### Directions
Using the listing that follows, filter out every line lacking the string "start" and return the rest.

### Collected data
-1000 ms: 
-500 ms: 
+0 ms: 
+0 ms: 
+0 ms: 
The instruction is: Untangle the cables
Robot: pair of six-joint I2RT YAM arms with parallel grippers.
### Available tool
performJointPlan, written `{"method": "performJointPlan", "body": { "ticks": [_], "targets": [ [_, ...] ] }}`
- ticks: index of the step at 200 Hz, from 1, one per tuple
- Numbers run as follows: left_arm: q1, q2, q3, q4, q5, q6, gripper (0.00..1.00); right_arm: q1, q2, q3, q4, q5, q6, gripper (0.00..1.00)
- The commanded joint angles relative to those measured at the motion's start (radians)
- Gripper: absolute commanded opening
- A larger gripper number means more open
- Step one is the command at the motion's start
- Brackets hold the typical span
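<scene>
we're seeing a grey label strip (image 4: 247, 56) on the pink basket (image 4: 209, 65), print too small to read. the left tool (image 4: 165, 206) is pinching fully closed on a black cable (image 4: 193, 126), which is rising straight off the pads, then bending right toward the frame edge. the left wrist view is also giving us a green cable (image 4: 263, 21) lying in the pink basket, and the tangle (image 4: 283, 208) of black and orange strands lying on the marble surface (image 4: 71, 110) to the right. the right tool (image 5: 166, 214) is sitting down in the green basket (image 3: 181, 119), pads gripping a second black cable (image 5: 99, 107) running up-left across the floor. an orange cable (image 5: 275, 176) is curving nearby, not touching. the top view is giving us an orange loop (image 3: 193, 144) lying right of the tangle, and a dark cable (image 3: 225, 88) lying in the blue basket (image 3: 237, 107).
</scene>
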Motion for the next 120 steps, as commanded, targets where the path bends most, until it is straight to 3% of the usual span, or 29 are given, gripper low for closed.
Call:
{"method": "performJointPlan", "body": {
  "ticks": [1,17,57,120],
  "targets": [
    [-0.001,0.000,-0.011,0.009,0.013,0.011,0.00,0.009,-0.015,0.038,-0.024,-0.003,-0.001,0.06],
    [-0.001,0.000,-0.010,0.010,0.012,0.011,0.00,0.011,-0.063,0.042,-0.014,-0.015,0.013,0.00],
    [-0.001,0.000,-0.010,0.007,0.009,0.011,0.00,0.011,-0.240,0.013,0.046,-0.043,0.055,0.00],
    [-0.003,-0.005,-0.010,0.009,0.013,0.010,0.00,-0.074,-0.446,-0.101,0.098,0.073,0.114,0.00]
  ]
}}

### Output below
- The commanded joint angles relative to those measured at the motion's start (radians)
- Step one is the command at the motion's start

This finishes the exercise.